One can’t help but wonder if that cavalier attitude toward American deaths has something to do with who will die the most: this underclass of essential workers—many of whom are shamefully underpaid, medical residents included—being forced to risk their lives. “We’re not getting nothing—no type of compensation, no nothing, not even no cleanliness, no extra pay,” Kendaliyn Granville, who worked at a poultry processing plant and led a strike, told the New York Times. “We’re up here risking our life for chicken.” The workers know the Orwellian move being made here: essential equals expendable. Absent any tangible effort to keep them safe, why wouldn’t workers at Amazon, Instacart, and elsewhere demand that their “essential” work be compensated accordingly? We must be simultaneously horrified and grateful, I suppose, that University of Chicago economists released a study suggesting not only that “a regimen of moderate social distancing, like what many areas of the country are doing now, has the potential to save well over a million lives,” but that “those saved lives are worth $8 trillion to the U.S. economy.”

And so we’re living through traumatic juxtapositions.
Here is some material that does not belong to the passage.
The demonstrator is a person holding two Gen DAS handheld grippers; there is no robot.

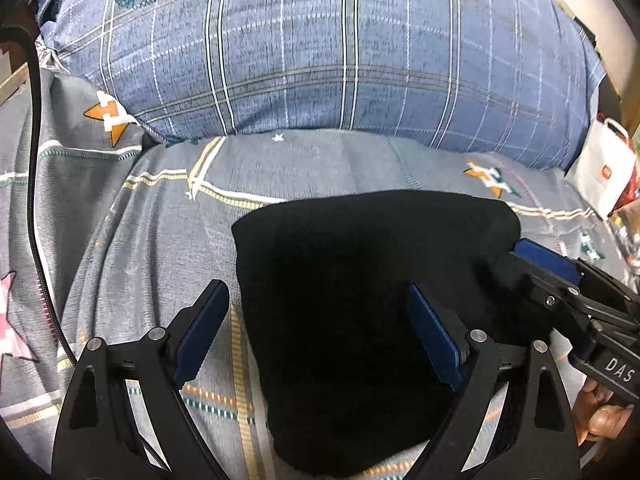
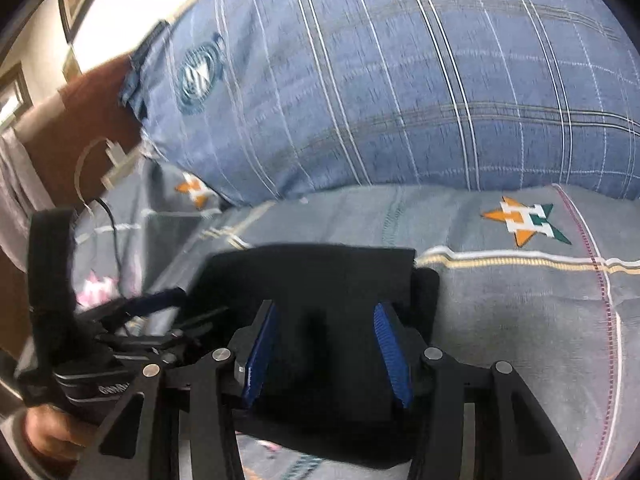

There are no words for the otherworldly experience of watching (from a distance, for those of us lucky to do so) as health care workers scavenge for supplies absent sufficient support from the country they’re trying to save. This is not a war, but if it were, it’s one where the United States, the richest country in the world, is making its troops scavenge for boots, beg for helmets, and ration bullets. Many front-line workers are rising to the challenge and trying to do the impossible, at great risk, because life in America is an emergency by design. As they do so, the president tries to get as much credit as he can by giving as little as possible. Of course he’s agitating for his signature (rather than the usual functionary’s) to appear on relief checks Congress voted to send to the American people. Of course—while people risk their literal all, he’s boasting that he’s No. 1 on Facebook. The desperate day-to-day work that allows us to eat, to remain safe in our homes, and to survive if we fall ill will get done by others—by workers so essential and so demoralized that they know by now not to expect sufficient help.

The thing about living in a state of scarcity is that it’s human nature to get used to it. And without a disciplined, incantatory reminder of our own, to ourselves and each other, that it didn’t have to be this way, the ranks of the expendable will always be ground under the status quo. Never mind that the United States appears to be on track to have the worst response in the industrialized world. It’s easy, in a country as large and violent as this one, for a fatalism to set in, a conviction that this is the only approximate way things could be. Less than a month ago, the medical communities I frequent thought they could afford to think there was no emergency in a pandemic. They expected they’d at least have the bare minimum of what they need—gloves, masks, gowns. But one adapts. I’ve acclimated along with them to the cruel state of emergency in which they reside. And once they start succumbing to the disease (it’s happening now), and the staff shortages mount such that there aren’t enough people to manage even the insufficient number of ventilators—once, in other words, the front line falls—the question will be if we can resist thinking that this is normal, too.